**Task description**
When the line containing "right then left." appears in the data below, begin copying there and stop only after the line containing "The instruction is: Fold".

**Raw data**
-----
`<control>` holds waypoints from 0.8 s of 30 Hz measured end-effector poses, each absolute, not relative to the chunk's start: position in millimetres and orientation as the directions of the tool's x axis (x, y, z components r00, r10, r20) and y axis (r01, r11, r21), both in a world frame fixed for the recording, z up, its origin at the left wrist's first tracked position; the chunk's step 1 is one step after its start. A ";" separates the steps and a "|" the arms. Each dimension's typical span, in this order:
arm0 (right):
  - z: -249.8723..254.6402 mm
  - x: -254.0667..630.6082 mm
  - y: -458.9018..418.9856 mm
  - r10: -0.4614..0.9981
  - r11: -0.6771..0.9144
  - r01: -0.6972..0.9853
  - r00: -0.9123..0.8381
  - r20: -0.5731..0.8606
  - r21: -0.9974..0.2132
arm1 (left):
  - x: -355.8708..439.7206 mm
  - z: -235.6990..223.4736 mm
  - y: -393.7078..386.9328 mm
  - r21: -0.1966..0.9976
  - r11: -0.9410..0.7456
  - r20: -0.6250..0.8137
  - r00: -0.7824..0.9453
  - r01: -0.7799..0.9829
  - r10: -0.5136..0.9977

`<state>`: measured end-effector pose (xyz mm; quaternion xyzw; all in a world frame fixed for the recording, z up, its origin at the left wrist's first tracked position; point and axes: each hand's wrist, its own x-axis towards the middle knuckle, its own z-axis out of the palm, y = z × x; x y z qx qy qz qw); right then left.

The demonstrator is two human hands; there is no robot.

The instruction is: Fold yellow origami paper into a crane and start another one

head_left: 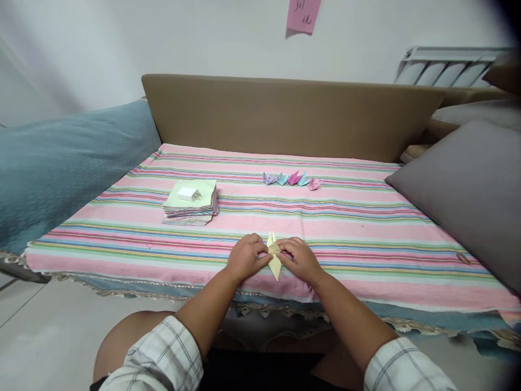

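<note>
A pale yellow folded origami paper (pixel 275 267) lies on the striped cloth near the front edge, long and pointed, with a split tip at its far end. My left hand (pixel 248 256) pinches its left side between thumb and fingers. On its right side, my right hand (pixel 300 258) is closed in the same way, thumb and fingertips at the paper's middle. Beyond my hands stand several finished-looking paper cranes (pixel 293 178) in a row, in purple, blue and pink.
A stack of square paper sheets (pixel 191 214) sits to the left, with a white plug adapter (pixel 188 194) on top. A grey cushion (pixel 464 190) is at the right, a blue-covered armrest (pixel 77 163) at the left. Behind rises a brown sofa back (pixel 285 117).
</note>
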<state>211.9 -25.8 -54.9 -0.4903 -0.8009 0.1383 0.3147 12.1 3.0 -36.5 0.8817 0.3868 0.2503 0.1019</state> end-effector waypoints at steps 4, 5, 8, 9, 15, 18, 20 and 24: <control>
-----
**Reply**
`<state>`: measured end-effector pose (xyz mm; quaternion xyzw; all in a world frame fixed for the recording, z up, its origin at the left wrist's first tracked position; point and axes: each hand's wrist, its own x-axis towards the middle knuckle, its own z-axis out of the palm, y = z × x; x y z qx qy qz qw); right then left.

The demonstrator is two human hands; there is no robot.

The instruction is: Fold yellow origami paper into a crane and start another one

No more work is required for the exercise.